He tells me about his attempts at redemption. The bargains he started subtly sabotaging. The victims he warned when he could get away with it. The slow, painful process of developing something like a conscience after centuries without one.
He tells me about the other women. More details than before. The ways he manipulated them, even while convincing himself he was being honest. The rationalizations he made. The lies of omission that were still lies.
Through it all, I listen.
When he finally falls silent, the morning light has shifted to afternoon. We’ve migrated to the floor at some point, sitting cross-legged across from each other like children sharing secrets. My legs are cramped. My back aches. My eyes are swollen from crying.
But I’m still here.
“That’s everything.” His voice is hoarse. “Every terrible thing I can remember. Every reason you should walk away and never look back.”
I consider his words carefully.
Three hundred years of horror. Thousands of victims. Pain and death and destruction on a scale I can barely comprehend.
And also a demon who tried to save children from a fire he’d started. Who developed a conscience despite his nature. Who spent decades punishing himself for the death of a woman he cared about. Who has shown me more genuine kindness in the past three months than most humans manage in a lifetime.
Which version is the truth?
Both of them.
That’s what makes this so hard. He’s not a reformed villain from a fairy tale, completely transformed by the power of love. He’s not a secret monster who’s been playing me all along. He’s both things at once—the creature who caused unimaginable suffering and the man who makes me laugh until I cry and forget what day it is.
Can I accept that?
I don’t know.
But I know I’m not willing to give up without trying.
“Here’s what’s going to happen,” I say slowly. “We’re going to get up off this floor, because I think I’ve lost feeling in my left leg. We’re going to order food, because I haven’t eaten since breakfast and I think better when I’m not starving. And then we’re going to figure out how to complete this contract before the deadline.”
Mal stares at me like I’ve grown a second head. “Izzie...”
“I’m not saying everything is fine.” I hold up a hand. “I’m not saying I’ve processed all of this, or that I fully understand it, or that I won’t wake up at three in the morning with questions that make me want to scream. But Azrael said the final invitation requires full knowledge. You’ve given me that. The question now is whether I can accept it.”
“Can you?”
“I don’t know.” It’s the most honest answer I have. “But I know I want to try. And I know that running away from you won’t help me figure it out. So.” I extend my hand. “Partners?”
He looks at my hand like it might bite him.
“You’re serious.”
“As a heart attack.” I wiggle my fingers impatiently. “Come on, my arm’s getting tired.”
Slowly, carefully, like he’s afraid I might dissolve if he touches me, Mal takes my hand.

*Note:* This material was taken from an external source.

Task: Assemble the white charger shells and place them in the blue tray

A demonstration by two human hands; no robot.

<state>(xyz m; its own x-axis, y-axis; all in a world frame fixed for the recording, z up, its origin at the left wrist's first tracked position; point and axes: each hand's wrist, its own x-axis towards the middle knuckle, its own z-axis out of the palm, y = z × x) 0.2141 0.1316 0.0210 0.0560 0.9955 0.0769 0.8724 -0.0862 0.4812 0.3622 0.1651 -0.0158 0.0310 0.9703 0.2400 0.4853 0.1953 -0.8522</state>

His skin is warm. Solid. Real.
Monster, my brain whispers.
Mine, something else responds.
“We have three days,” I say, pulling him to his feet. “Three days to figure out how to give you a seventh invitation with full knowledge and genuine acceptance. It’s going to require an actual plan, not just hoping I can will myself into enlightenment. What do we need?”
Mal shakes his head slowly, like he’s still trying to catch up with the conversation. “The invitation has to be freely offered. It has to represent the deepest level of trust. And you have to mean it—the magic will know if you’re just going through the motions.”
“What counts as the deepest level of trust?”